For when you are at a lack of what to say in response to a particularly scathing insult. The armband appears to be a standard sweatband for the wrist, but has a plastic strip inside with several general responses written along the length of it, to be viewed from an opening on the inside of the wrist. The plastic band can be rotated to prevent the wearer from using the same comeback too often. When confronted, simply make a subtle flourish to read the text and subsequently deflate any egos that present themselves.
To make this even more covert, the deluxe version would have a screen over the opening that can only be looked through while wearing the corresponding polarized aviator sunglasses, making the user both debonair and chic. Tres bien, mon chet!-- notmarkflynn, Dec 10 2006 I'm wondering whether I should order or scathe.-- jurist, Dec 10 2006 <nemesis>Fie! notmarkflynn has returned!
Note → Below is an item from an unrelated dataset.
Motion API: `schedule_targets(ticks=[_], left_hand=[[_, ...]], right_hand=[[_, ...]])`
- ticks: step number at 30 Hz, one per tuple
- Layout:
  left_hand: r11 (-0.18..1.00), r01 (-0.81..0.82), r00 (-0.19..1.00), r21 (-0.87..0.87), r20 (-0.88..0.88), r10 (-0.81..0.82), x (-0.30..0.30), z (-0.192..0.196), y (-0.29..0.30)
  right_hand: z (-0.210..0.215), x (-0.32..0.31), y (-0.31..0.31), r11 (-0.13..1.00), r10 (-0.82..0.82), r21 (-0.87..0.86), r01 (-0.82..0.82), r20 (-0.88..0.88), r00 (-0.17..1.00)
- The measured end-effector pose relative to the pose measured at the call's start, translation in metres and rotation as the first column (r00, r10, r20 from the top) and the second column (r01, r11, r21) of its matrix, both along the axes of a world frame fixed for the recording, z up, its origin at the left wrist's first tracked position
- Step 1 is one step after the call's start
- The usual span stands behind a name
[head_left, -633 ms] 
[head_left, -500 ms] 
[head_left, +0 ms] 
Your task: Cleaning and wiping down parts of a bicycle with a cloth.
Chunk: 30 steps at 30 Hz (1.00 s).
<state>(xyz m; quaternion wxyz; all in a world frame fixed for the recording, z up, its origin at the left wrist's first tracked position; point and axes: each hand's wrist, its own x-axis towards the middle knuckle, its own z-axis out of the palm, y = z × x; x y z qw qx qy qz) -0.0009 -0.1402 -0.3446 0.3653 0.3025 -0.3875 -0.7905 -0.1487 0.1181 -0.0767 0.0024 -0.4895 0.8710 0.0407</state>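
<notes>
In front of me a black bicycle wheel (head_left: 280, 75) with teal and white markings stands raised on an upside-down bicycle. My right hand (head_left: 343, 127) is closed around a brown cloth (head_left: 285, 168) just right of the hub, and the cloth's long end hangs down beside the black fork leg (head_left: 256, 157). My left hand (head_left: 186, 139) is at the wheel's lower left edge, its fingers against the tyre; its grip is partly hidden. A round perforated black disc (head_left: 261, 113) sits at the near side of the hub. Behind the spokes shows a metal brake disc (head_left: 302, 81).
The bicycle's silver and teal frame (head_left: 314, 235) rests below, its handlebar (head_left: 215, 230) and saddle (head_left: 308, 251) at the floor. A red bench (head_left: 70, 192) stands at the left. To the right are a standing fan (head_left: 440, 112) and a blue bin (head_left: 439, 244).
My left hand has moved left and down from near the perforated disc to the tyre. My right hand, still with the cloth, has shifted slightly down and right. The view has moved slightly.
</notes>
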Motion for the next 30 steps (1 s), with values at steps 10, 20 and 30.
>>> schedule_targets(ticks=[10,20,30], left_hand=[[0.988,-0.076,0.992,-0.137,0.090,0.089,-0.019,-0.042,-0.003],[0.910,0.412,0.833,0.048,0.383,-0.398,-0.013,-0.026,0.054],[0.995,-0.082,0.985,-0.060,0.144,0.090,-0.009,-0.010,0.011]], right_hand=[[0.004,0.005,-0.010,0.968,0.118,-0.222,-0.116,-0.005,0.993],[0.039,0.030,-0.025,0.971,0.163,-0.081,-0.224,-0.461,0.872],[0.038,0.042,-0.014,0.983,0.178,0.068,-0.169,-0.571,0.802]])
May the misfortunes detailed above occur to you, o nemesis, before you are defenestrated into a plethora of coprolites! This is a bad, bad, idea.</nemesis>-- dbmag9, Dec 10 2006 "You are!!"-- Custardguts, Dec 11 2006 I used to wear a sweatband on one wrist while contra dancing, partly to mop up sweat, partly to remind me which hand was my left. So I can tell you that the question most asked of a sweatband wearer is going to be, "Did you hurt your wrist?"
If you come up with a witty response to that, let me know, eh?-- baconbrain, Dec 11 2006 "Your Mum."
Gets 'em every time...-- theleopard, Dec 11 2006 bb, I can and I'm ashamed of myself for it.-- po, Dec 11 2006 I'm ashamed too - do you think it might work in nightclubs?-- zen_tom, Dec 11 2006 //If you come up with a witty response to that, let me know, eh?//
"Nice of you to point out other people's disabilities, you pompous a**hole!!" ? Makes them turn a nice shade of turquoise.
The armband should have a microphone, connected via Bluetooth with your GSM, which is connected to an online voice recognition/context recognition server, that analises the insult, and sends several appropriate retorts to a tiny flexible e-paper screen on the wristband. You then choose the most scathing one.-- Veho, Dec 11 2006 //do you think it might work in nightclubs?//
Your Mumma works in nightclubs.
Ooooh, that sh*t is cold!-- theleopard, Dec 11 2006 Your mom shits cold... (keeping in proper with the rest)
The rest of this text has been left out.